Stanford University’s campus station issued its first broadcast on October 12, 1964. Its 10 watt signal covered a reported radius of seven miles, meaning portions of the sprawling Stanford campus may not have been able to hear the signal.
Prior to launching the FM station, Stanford students had been transmitting KZSU programming since 1947 over an unlicensed “carrier current” system that utilized electrical power lines.
At its inception, KZSU had a network of remote pickup lines to Stanford campus locations, allowing the station to offer remote broadcasts of speeches, musical performances, and Sunday services at Stanford’s Memorial Church.
In 1966, another chapter in the long-running rivalry between Stanford and the University of California, Berkeley was written. Cal officials applied to the Federal Communications Commission for the same 90.1 FM frequency on which KZSU was broadcasting, arguing that the low-power nature of both stations would preclude interference. Stanford engineering students produced evidence to the contrary and Cal’s KALX would win up at 90.7 on the dial.
The freeform musical format is augmented by broadcasts of many Stanford athletic teams.

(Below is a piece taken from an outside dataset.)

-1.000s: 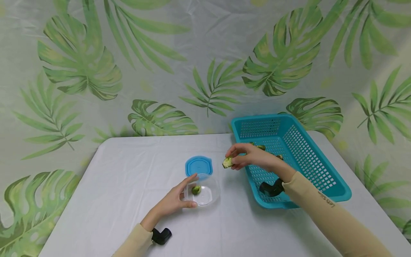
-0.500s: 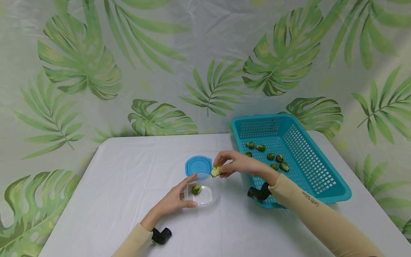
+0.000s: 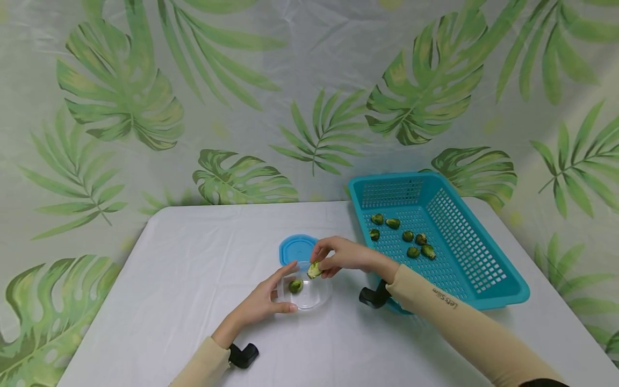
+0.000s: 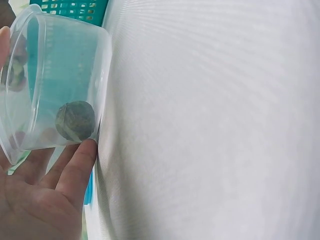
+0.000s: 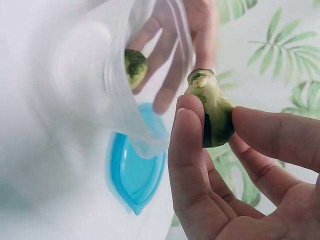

KZSU would eventually move its transmitter site to the hills near the massive radio antenna known as “The Dish”. With power boosted to 500 watts, the station’s signal could be heard across the lower Peninsula and parts of the Santa Clara Valley.
Since the 1990s, KZSU has broadcast an annual program called “Day of Noise”, a 24-hour-long stretch of live experimental and improvisational audio.
Generations of KZSU student broadcasters got to know broadcast engineer Mark Lawrence, who arrived at the station as a freshman volunteer and stuck around for more than fifty years.